Following this script, I can only get to the numbers of the active aids, but I can't get the full table with the names of the targets, etc.

Here is the code I have with only one compound:

df <- data.frame("Compound" = 2965821)
df <- as.data.table(df)

#set up progressbar
pb <- txtProgressBar(min = 0, max = nrow(df), style = 3)

#loop through df rows
for(i in 1:nrow(df)){
  #update progressbar
  setTxtProgressBar(pb, i)  
  
  #extract active aids data 
  data <- fromJSON(readLines(paste0("https://pubchem.ncbi.nlm.nih.gov/rest/pug/compound/cid/", df[i,]$Compound, "/aids/JSON/?aids_type=active")))

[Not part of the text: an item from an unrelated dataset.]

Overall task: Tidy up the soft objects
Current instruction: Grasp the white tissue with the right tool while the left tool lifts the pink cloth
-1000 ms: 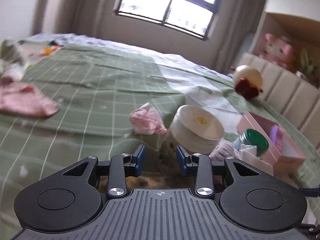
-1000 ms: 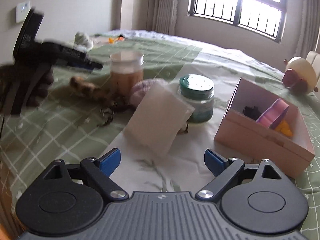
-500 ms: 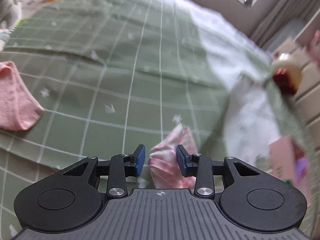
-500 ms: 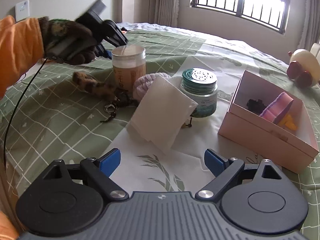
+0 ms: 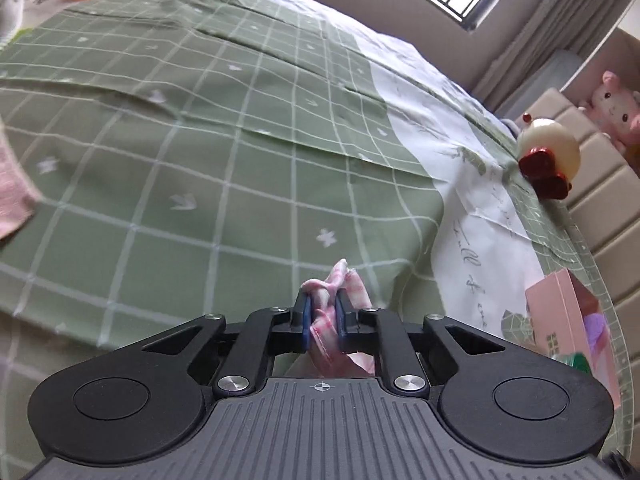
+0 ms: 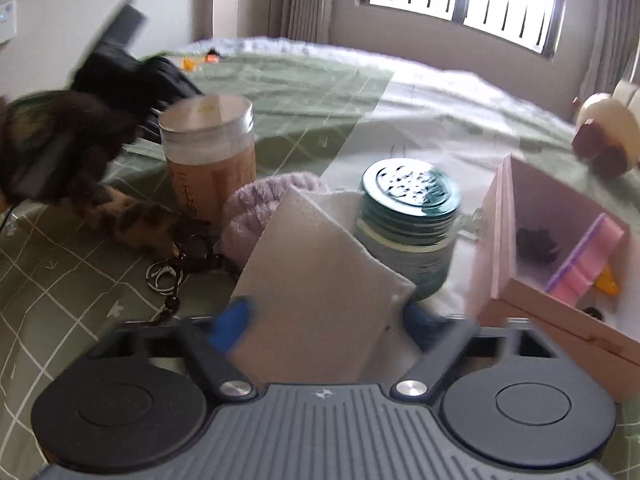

  #extract active aid numbers
  compound_active_aid_numbers <- data$InformationList$Information$AID
  
  #add to df
  df[i, name := compound_active_aid_numbers]
}

compound_active_aid_numbers

When I asked the PubChem staff for help, they gave me a different URL syntax that uses Structured Data Query (SDQ) agent and that directs me to the table I need. I've integrated this URL in the following loop – the problem is that it is extremely slow.

library(tidyverse)

df <- data.frame("Compound" = 2965821)
df <- as.data.table(df)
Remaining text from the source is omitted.